Правда, нужно отдать должное: персонаж библейской притчи – это вовсе не герой бессмертного романа великого нашего соотечественника, и вовсе не потому, что над ним, как над Родионом Раскольниковым, смеется сам черт, пытающийся доказать, что тот «такая же точно вошь, как и все». Искра человечности еще горит в забывшем почтительность сыне. Собственно, именно она, смиряя его гордыню, в конце концов и возвращает блудника к родительскому порогу. Но ведь и просто отречение от своего отца – это отречение от чего-то высшего в нашем мире, восстание против того святого, что крепит все законы людского общежития, и не случайно на протяжении поколений и поколений притча о блудном сыне одними читалась как отказ от нашего Спасителя, другими – как презрение какого-то непреложного долга, формирующего собой последнюю тайну человеческого назначения. Словом, независимо от символа исповедания, воспринималась всеми как святотатство. Не случайно поэтому и в покаянии сына звучит именно это уравнение вины: «отче! я согрешил против неба и пред тобою».
Правда, смененные истекшими тысячелетиями обычаи уже не позволяют разглядеть в его словах бунт против того, что когда-то составляло нравственные устои мироздания, но все же и сегодня неблагодарность по отношению к тем, кому мы обязаны, образует собой состав одного из самых отвратительных преступлений против свойственных наверное любому обществу представлений о правде и праведности.
Но только ли этим ограничивается грех? Не усугубляет ли его впадение в блуд?
Да, конечно, и в этом тоже состав вины. Но все же вспомним, ведь даже от царя Соломона имевшего семьсот жен («И полюбил царь Соломон многих чужестранных женщин, кроме дочери фараоновой, Моавитянок, Аммонитянок, Идумеянок, Сидонянок, Хеттеянок […] к ним прилепился Соломон любовью.

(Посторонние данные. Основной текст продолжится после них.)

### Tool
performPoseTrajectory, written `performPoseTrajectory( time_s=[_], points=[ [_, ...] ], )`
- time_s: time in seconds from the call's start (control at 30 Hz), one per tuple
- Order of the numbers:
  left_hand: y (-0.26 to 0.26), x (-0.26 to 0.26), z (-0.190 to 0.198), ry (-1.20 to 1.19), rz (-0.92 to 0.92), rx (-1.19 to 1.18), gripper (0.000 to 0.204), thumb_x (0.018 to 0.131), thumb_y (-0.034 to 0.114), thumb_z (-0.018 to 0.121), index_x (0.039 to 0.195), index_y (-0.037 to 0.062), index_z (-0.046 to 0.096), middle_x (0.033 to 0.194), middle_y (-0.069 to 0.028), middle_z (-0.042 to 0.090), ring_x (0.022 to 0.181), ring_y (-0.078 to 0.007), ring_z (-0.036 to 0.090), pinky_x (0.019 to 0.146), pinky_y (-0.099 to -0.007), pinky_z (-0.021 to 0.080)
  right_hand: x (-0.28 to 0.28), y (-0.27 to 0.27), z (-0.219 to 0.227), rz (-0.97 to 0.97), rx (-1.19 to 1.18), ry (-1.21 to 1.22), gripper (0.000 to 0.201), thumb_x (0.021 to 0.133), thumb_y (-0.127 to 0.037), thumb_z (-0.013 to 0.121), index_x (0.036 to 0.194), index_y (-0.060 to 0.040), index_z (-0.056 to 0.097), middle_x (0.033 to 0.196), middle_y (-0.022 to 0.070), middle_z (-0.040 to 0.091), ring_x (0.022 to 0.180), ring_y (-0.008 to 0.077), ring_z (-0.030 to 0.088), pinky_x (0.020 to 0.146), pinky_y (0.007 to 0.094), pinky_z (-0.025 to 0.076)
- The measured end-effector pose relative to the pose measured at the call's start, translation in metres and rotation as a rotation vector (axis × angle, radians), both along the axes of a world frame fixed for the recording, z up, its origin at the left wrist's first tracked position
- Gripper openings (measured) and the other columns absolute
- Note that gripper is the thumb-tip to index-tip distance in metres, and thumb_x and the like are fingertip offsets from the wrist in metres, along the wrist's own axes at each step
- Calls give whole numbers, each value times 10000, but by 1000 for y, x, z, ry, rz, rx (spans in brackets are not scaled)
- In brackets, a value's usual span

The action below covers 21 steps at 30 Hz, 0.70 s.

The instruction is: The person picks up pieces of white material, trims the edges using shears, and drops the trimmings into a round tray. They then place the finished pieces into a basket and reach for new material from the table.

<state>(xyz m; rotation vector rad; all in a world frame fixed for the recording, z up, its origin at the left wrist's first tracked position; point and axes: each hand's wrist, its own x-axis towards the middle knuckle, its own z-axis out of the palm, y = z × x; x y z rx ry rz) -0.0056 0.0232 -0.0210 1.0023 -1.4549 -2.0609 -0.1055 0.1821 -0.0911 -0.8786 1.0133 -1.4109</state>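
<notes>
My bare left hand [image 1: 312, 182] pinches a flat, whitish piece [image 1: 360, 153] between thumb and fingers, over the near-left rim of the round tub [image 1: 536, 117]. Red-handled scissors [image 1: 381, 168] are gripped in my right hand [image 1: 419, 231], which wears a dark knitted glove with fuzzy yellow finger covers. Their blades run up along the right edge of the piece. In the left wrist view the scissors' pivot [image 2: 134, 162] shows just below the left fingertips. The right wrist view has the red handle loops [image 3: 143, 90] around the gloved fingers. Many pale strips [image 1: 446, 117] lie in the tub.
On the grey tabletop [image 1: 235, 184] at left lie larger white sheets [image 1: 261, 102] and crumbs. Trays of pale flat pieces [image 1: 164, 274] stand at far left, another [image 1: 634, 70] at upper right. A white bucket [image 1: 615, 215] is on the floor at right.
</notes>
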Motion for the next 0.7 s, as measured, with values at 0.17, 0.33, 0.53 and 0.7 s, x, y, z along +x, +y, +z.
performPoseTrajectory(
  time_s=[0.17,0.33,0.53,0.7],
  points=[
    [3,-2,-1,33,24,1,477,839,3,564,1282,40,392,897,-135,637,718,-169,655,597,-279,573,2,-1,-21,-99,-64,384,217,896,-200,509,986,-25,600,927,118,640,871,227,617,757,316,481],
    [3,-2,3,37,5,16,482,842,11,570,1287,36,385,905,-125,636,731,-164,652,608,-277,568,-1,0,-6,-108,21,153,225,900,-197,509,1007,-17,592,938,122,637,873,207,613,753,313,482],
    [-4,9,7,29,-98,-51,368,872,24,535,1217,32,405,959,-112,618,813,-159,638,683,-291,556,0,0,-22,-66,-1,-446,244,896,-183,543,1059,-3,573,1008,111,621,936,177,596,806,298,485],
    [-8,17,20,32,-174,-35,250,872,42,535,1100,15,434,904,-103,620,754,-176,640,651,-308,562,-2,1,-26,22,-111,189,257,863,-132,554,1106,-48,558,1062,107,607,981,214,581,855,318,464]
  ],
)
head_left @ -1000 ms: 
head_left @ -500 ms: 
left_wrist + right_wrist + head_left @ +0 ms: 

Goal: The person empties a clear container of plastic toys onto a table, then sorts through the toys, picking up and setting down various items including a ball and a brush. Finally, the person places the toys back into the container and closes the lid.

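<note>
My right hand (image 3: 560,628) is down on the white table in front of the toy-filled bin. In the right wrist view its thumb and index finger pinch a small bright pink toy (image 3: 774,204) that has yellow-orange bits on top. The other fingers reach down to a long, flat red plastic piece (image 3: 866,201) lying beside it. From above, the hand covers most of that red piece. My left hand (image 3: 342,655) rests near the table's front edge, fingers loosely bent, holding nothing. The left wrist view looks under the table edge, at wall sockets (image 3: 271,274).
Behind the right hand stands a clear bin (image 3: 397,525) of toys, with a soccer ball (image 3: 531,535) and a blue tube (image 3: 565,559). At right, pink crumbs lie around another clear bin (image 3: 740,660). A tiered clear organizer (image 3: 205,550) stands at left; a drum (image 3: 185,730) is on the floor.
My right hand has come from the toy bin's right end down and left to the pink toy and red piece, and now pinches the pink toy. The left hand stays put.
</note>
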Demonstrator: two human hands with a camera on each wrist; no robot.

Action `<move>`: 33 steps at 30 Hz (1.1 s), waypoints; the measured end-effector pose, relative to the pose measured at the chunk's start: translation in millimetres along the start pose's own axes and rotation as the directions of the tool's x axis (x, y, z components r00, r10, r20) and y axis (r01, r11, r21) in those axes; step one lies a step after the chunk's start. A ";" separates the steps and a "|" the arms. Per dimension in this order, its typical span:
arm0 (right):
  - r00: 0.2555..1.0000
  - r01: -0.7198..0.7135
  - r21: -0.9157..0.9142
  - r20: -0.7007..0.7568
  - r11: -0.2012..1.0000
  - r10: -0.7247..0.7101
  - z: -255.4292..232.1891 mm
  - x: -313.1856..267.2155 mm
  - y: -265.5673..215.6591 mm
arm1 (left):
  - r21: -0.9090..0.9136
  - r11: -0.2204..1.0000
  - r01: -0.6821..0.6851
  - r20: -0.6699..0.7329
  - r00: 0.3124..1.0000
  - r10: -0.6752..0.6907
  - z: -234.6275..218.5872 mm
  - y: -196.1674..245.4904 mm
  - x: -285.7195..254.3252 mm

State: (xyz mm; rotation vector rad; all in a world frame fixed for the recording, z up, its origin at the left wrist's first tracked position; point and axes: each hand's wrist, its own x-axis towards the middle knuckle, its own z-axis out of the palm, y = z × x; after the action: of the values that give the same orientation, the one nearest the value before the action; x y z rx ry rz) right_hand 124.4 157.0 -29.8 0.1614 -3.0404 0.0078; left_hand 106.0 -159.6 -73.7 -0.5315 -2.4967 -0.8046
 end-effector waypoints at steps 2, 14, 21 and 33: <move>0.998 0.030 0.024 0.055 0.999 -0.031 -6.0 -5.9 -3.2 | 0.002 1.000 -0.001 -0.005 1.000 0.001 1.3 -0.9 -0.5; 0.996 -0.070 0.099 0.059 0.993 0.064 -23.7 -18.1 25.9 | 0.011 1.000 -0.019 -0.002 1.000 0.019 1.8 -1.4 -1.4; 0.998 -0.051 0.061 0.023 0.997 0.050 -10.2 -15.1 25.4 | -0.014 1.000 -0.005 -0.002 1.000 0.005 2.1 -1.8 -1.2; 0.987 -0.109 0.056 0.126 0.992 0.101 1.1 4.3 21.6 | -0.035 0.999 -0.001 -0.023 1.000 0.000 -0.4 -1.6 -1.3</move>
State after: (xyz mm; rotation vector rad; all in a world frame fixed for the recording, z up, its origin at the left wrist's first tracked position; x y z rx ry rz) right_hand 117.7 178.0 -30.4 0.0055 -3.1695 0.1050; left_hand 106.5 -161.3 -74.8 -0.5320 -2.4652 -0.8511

И было у него семьсот жен и триста наложниц; и развратили жены его сердце его»), отвернулось Лицо Господа вовсе не за эти излишества. Да ведь и распутство начинается вовсе не там, где счет переходит какие-то немыслимые количественные пределы; вся мудрость мира, сконцентрированная в Библии, далека от такого не затрагивающего главного, что есть в человеке, опрощения.